Please transcribe the line with "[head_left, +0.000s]" and the lines after it through the end of the listing below, keeping both ends and nothing more.
........
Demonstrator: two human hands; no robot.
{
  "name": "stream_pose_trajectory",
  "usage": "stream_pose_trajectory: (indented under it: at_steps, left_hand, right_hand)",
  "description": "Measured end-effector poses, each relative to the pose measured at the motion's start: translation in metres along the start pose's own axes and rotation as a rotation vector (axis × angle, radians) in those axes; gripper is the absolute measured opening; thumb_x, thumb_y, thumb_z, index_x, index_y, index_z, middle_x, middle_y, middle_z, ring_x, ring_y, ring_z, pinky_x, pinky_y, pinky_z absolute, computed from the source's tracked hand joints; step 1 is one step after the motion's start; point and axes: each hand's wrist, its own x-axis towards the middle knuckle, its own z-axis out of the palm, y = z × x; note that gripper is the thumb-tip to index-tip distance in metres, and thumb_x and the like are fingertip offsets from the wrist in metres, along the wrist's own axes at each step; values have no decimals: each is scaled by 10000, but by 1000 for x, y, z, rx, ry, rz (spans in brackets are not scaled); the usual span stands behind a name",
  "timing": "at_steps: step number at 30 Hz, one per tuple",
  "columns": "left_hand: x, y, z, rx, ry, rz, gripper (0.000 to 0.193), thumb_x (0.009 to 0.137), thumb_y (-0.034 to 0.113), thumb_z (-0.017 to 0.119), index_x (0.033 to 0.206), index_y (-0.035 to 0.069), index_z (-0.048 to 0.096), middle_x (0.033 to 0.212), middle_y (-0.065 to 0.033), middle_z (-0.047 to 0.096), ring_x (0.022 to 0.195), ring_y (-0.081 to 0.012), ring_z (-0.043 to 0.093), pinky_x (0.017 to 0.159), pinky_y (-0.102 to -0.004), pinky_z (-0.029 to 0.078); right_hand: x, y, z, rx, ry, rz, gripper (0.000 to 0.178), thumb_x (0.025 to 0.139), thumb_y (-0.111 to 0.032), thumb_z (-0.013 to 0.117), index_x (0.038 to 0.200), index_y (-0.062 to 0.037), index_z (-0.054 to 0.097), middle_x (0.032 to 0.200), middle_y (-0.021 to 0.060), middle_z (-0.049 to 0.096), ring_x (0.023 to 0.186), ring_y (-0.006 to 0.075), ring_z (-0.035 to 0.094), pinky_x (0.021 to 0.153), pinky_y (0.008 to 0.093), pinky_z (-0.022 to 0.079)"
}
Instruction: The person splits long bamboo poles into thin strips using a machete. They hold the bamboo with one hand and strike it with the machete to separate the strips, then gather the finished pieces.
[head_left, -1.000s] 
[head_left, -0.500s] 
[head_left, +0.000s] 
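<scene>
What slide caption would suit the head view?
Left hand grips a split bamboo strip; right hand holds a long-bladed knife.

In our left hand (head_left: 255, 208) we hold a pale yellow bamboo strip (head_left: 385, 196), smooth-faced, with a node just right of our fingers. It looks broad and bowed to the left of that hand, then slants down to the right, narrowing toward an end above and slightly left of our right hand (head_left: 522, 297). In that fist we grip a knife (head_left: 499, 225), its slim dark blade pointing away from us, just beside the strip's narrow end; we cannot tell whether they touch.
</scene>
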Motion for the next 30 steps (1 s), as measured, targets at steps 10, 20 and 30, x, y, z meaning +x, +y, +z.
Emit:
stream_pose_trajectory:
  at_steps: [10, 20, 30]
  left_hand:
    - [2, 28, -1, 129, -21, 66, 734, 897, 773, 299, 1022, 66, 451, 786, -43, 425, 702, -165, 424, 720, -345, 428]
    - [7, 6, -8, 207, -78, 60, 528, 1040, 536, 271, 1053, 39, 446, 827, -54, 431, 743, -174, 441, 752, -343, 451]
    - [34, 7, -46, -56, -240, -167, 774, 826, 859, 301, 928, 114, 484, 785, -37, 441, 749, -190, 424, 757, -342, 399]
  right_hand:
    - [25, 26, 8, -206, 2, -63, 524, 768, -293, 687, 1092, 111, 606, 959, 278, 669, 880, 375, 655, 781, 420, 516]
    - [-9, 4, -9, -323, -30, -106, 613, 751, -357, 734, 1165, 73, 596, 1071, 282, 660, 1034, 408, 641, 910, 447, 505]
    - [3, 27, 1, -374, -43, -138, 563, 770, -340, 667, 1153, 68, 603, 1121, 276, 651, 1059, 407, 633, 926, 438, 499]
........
RESULT OF THIS TASK:
[head_left, +0.000s] 
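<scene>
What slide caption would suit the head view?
Left hand grips a split bamboo strip; right hand holds a long-bladed knife.

In our left hand (head_left: 255, 208) we hold a pale yellow bamboo strip (head_left: 385, 196), smooth-faced, with a node just right of our fingers. It looks broad and bowed to the left of that hand, then slants down to the right, narrowing toward an end above and slightly left of our right hand (head_left: 522, 297). In that fist we grip a knife (head_left: 499, 225), its slim dark blade pointing away from us, just beside the strip's narrow end; we cannot tell whether they touch.
</scene>
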Motion for the next 30 steps (1 s), as measured, targets at steps 10, 20 and 30, x, y, z meaning +x, +y, +z.
Emit:
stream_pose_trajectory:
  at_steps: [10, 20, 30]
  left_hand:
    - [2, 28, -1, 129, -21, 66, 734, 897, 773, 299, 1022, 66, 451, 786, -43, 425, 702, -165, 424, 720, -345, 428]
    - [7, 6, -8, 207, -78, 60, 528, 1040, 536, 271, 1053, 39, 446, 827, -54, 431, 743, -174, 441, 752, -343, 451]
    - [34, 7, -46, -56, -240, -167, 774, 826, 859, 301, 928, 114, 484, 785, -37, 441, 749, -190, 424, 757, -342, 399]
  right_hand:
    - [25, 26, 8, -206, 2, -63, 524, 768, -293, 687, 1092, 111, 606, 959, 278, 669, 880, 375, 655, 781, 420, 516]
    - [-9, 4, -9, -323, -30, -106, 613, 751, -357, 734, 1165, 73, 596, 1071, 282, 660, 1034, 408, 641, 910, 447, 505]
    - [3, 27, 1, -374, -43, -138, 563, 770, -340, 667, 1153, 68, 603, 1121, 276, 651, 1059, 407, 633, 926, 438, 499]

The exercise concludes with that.